La UE no está tan dividida como se dice
La Unión Europea tiene que respaldar una salida diplomática en la guerra de Irán, igual que en la de Ucrania y la de Gaza


Los socialistas forman el segundo grupo en importancia del Parlamento Europeo, con un total de 136 eurodiputados, frente a los 188 del Grupo Popular. De esos 136 diputados, 20 son socialistas españoles (Alianza Progresista de Socialistas y Demócratas —S&D—), miembros todos ellos del PSOE. ¿Hasta qué punto esos 20 eurodiputados socialistas españoles son capaces de influir en su grupo y de marcar, de alguna forma, la política de la presidenta de la Comisión, Ursula von der Leyen? Hasta ahora se han negado siempre a apoyar mociones de censura contra Von der Leyen y a apoyar a los populares alemanes disidentes, dispuestos en dos ocasiones a derribar a la presidenta y sustituirla por Manfred Weber. Saber hasta qué punto Ursula von der Leyen está agradecida a los socialistas españoles es importante para entender sus relaciones con Pedro Sánchez, a pesar de la decidida apuesta del presidente del Gobierno español contra la guerra en Irán.
Se habla mucho de las diferencias que hay en la Unión Europea (UE) sobre el enfoque de la guerra y el apoyo a Trump, pero si se atiende con cuidado resulta que no hay tantas disidencias y que prácticamente en todos los miembros de la UE existe el mismo punto de vista: a estas alturas, la Unión tiene que respaldar una salida diplomática de esa guerra (igual que en la de Ucrania y en la de Gaza, por mucho que a todos se nos olvide que esos conflictos siguen plenamente vivos) y seguir defendiendo el respeto al derecho internacional y a la organización multinacional de las relaciones entre países.
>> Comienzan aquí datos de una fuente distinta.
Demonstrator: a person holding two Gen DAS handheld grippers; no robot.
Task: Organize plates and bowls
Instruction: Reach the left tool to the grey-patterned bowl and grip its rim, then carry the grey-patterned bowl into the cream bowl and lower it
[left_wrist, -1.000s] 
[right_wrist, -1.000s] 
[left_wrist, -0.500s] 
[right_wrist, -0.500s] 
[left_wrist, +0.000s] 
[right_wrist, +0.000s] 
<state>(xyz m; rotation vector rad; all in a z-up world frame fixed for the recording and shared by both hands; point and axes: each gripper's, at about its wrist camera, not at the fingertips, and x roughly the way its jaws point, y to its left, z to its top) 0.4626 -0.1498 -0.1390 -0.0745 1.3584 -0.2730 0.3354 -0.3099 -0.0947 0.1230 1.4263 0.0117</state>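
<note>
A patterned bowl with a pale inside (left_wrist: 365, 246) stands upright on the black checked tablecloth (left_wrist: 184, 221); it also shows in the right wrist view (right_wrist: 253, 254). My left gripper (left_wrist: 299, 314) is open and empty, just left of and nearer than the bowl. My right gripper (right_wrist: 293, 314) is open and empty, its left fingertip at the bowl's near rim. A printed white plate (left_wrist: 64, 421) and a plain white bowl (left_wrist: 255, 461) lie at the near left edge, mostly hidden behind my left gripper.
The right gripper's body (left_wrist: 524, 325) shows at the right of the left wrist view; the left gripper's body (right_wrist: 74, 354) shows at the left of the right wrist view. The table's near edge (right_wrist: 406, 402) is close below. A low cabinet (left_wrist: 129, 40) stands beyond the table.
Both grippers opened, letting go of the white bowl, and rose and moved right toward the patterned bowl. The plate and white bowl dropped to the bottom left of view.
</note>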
La primera en demostrar que esas diferencias entre europeos son mucho menores de lo que se airea día a día ha sido la primera ministra italiana, Giorgia Meloni, que el lunes dijo que la guerra desatada por Trump no es la suya, pero algunos otros líderes de la UE han ido también poniendo menos énfasis en su apoyo a Estados Unidos. Cierto que, al mismo tiempo, Sánchez iba poniendo también menos vehemencia a sus críticas a Trump. En cualquier caso, es difícil imaginar un momento en el que la Unión Europea deje de estar al lado de España para apoyar un boicoteo comercial de Washington. No existe un riesgo real de que eso suceda. No hay motivo para flagelarse, porque Europa no está realmente dividida, ni alejada de España, ni dispuesta a dar por roto o muerto el derecho internacional.
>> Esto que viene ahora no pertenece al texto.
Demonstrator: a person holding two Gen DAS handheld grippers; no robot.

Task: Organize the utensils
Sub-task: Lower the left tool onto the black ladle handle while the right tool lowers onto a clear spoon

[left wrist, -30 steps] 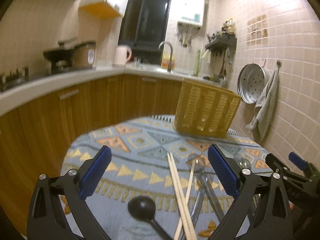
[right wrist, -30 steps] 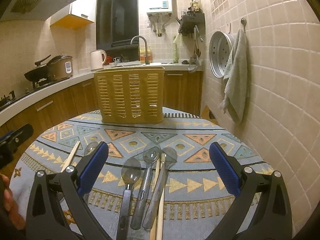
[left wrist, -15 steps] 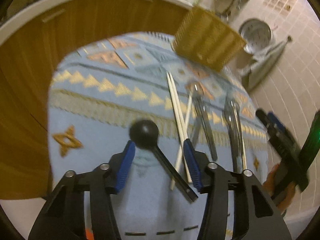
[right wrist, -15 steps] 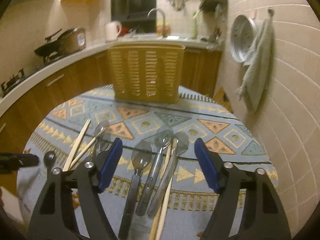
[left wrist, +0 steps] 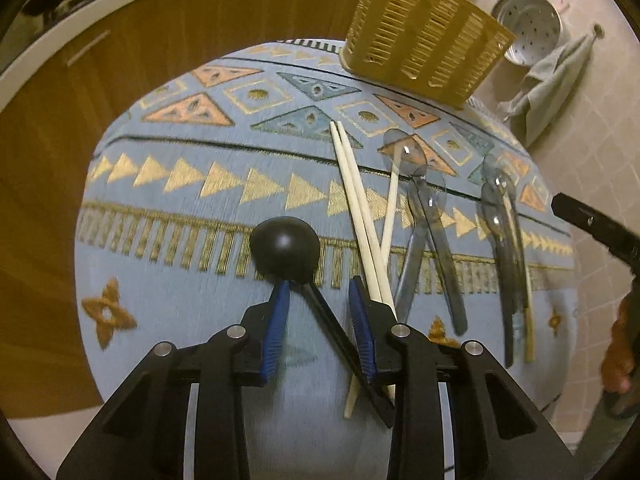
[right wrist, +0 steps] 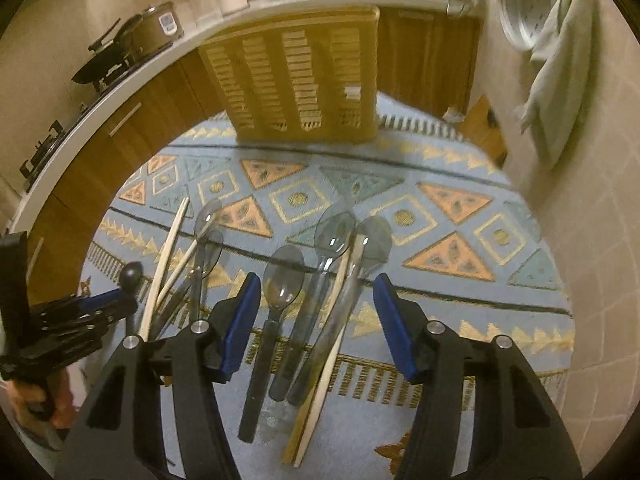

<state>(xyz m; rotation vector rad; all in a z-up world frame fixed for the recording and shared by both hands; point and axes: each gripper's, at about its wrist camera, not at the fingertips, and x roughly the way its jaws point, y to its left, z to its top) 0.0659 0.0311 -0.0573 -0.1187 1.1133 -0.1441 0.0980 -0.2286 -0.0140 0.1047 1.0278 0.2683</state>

Nada de ello impedía, sin embargo, que el presidente del Gobierno se hubiese tomado más en serio su aparición ante las Cortes para no solo explicar mejor su papel ante los gobiernos de Alemania, Francia o Reino Unido (por más que este último siga fuera de la UE), sino también su papel ante la propia ONU. Estando tan cerca de dos citas electorales autonómicas, hubiera podido advertir mejor a los diputados del periodo que se avecina en el que unos países quieren proseguir la guerra con misiles, y otros, con el precio del petróleo.
En lo único en lo que habría que estar atentos sobre un peligro real es en que Estados Unidos bascule su peso en el estrecho de Gibraltar hacia Marruecos. Como decía Fernando Morán, ministro de Asuntos Exteriores del primer Gobierno socialista de Felipe González, España es una potencia mediana con intereses regionales de primer orden. Uno de ellos es el estrecho de Gibraltar y, en concreto, sus relaciones con Marruecos y la manera en la que Estados Unidos interfiera.
Marruecos, según recoge el analista sobre la zona Ignacio Cembrero, se ha convertido en el mayor comprador de armamento de toda África en los últimos cinco años, con Israel como su segundo proveedor, por detrás de Estados Unidos. Y, en su momento, fue Argelia la que expresó en Naciones Unidas su inquietud por los ataques de Estados Unidos contra buques que supuestamente transportaban drogas a favor del Gobierno de Nicolás Maduro.